1) Shelton, R. C. (2001). Steps following attainment of remission: discontinuation of antidepressant therapy. Primary care companion to the Journal of clinical psychiatry, 3(4), 168.
2) Rosenbaum, J. F., & Zajecka, J. (1997). Clinical management of antidepressant discontinuation. The Journal of clinical psychiatry, 58, 37-40.
3) Baldessarini, R. J., Tondo, L., Ghiani, C., & Lepri, B. (2010). Illness risk following rapid versus gradual discontinuation of antidepressants. The American journal of psychiatry, 167(8), 934–941.
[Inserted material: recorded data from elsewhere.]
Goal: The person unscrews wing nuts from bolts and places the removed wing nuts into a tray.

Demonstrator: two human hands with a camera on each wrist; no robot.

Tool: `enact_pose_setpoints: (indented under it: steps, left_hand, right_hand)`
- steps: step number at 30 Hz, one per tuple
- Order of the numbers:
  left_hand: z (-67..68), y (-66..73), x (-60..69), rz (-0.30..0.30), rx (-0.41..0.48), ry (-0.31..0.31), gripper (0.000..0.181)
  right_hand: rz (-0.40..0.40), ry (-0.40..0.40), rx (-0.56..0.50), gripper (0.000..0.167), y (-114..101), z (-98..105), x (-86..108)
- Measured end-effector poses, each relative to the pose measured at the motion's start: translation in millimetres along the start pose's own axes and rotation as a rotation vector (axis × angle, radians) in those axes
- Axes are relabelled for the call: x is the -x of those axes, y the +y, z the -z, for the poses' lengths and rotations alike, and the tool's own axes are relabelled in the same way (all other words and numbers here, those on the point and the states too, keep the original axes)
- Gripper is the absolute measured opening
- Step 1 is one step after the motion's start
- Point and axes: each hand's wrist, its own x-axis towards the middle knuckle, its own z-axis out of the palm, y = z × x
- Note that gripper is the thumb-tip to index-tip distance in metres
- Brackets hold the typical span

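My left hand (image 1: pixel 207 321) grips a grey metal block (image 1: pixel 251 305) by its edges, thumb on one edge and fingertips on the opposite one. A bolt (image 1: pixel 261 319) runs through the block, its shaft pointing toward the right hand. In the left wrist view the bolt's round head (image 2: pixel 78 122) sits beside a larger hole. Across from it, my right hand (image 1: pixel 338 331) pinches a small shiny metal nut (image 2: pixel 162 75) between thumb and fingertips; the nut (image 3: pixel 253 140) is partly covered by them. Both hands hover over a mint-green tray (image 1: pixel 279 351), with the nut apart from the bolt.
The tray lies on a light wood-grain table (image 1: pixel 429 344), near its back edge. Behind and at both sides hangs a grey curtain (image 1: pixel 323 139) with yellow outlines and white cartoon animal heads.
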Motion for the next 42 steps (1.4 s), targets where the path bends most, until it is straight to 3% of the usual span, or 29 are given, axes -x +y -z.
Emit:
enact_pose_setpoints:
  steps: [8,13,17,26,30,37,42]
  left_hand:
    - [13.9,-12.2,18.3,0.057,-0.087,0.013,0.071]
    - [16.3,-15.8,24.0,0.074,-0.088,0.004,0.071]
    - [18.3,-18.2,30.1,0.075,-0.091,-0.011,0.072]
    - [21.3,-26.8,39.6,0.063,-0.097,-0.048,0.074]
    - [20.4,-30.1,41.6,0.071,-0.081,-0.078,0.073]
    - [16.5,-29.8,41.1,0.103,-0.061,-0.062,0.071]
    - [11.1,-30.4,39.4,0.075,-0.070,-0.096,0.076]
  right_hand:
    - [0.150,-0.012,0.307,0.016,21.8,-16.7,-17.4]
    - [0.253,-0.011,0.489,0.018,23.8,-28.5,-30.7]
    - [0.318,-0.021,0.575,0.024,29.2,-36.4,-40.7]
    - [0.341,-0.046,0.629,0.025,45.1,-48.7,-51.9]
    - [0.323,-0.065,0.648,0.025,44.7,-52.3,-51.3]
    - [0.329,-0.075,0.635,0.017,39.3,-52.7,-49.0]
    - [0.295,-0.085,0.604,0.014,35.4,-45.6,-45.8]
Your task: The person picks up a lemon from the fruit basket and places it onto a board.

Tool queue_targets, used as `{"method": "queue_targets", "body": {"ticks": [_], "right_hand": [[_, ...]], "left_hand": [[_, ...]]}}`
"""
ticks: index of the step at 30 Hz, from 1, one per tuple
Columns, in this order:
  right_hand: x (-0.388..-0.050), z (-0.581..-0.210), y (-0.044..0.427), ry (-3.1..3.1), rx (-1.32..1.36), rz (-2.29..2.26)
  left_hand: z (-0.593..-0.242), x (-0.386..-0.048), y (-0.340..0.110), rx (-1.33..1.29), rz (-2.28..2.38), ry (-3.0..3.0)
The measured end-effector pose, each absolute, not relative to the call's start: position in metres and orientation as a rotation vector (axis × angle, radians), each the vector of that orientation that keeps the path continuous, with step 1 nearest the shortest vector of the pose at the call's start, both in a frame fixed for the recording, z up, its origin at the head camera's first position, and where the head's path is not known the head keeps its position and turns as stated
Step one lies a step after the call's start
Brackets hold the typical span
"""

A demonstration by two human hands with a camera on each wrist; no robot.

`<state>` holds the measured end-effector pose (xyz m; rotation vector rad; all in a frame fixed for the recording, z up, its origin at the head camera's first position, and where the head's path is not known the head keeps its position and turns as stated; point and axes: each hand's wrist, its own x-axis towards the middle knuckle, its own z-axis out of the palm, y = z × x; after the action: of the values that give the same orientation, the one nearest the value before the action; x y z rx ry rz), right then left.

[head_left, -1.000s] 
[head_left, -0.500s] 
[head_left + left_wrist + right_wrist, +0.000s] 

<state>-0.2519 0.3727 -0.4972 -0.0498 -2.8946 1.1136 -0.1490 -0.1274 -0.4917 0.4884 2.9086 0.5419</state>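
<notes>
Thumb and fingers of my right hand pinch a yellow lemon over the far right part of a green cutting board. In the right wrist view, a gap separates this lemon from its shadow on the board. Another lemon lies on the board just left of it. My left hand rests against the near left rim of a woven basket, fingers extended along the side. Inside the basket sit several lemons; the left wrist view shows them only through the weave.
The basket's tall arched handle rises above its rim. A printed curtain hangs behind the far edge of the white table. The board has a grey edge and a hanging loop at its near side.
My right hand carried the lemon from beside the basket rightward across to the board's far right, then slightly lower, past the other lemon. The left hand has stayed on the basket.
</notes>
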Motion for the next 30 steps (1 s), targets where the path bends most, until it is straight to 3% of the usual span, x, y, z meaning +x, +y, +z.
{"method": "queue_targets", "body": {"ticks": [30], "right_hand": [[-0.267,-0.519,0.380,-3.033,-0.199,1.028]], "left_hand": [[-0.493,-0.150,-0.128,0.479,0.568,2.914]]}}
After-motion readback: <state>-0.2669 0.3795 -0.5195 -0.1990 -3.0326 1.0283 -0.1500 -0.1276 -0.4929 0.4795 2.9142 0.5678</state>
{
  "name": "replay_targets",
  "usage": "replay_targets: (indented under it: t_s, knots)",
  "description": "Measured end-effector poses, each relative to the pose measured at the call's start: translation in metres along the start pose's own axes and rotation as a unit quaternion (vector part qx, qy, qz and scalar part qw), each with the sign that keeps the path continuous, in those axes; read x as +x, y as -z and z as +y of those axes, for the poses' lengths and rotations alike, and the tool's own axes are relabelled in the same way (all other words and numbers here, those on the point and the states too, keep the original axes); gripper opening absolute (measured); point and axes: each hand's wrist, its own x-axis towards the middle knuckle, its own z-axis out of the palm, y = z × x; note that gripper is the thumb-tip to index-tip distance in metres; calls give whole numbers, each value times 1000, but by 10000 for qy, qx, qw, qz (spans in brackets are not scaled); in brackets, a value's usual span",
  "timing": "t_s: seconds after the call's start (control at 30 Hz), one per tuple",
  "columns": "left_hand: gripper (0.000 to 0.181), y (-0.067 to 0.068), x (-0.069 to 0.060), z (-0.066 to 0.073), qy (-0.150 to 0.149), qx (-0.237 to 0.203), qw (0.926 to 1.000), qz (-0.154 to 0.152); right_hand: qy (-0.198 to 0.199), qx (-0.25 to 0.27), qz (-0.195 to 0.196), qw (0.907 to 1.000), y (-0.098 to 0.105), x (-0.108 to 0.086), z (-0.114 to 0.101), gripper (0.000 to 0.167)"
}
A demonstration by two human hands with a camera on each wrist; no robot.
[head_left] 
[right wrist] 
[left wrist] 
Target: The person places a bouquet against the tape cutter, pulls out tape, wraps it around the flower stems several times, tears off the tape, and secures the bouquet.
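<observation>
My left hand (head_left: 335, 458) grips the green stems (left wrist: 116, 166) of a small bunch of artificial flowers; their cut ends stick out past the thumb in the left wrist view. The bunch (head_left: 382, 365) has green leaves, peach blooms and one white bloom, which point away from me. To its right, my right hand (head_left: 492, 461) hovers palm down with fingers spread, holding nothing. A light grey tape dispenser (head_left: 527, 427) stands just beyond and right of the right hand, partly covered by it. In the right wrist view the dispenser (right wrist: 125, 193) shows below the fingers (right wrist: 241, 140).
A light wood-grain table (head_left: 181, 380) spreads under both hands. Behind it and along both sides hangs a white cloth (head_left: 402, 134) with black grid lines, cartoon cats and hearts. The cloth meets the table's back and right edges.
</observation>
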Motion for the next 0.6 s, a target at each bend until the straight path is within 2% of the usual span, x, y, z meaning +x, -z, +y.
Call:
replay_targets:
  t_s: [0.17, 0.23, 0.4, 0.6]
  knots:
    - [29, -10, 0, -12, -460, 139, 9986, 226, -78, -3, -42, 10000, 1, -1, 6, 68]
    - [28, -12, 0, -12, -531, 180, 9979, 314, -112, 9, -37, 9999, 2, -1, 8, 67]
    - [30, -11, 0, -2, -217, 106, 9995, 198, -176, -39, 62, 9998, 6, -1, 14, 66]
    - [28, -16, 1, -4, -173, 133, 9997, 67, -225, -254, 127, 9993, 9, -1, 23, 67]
4) Kennedy, S. H., Lam, R. W., McIntyre, R. S., Tourjman, S. V., Bhat, V., Blier, P., ... & CANMAT Depression Work Group. (2016). Canadian Network for Mood and Anxiety Treatments (CANMAT) 2016 clinical guidelines for the management of adults with major depressive disorder: section 3. Pharmacological treatments. The Canadian Journal of Psychiatry, 61(9), 540-560.
5) Rosenbaum, J. F., & Zajecka, J. (1997). Clinical management of antidepressant discontinuation. The Journal of clinical psychiatry, 58, 37-40.
6) Horowitz, M. A., & Taylor, D. (2019). Tapering of SSRI treatment to mitigate withdrawal symptoms. The Lancet Psychiatry, 6(6), 538-546.
7) Groot, P. C., & van Os, J. (2021). Successful use of tapering strips for hyperbolic reduction of antidepressant dose: a cohort study. Therapeutic Advances in Psychopharmacology, 11, 20451253211039327.
8) Pies, R. (2012). Are antidepressants effective in the acute and long-term treatment of depression? Sic et Non. Innovations in clinical neuroscience, 9(5-6), 31.
9) Hengartner, M. P. (2020). How effective are antidepressants for depression over the long term? A critical review of relapse prevention trials and the issue of withdrawal confounding. Therapeutic Advances in Psychopharmacology, 10, 2045125320921694.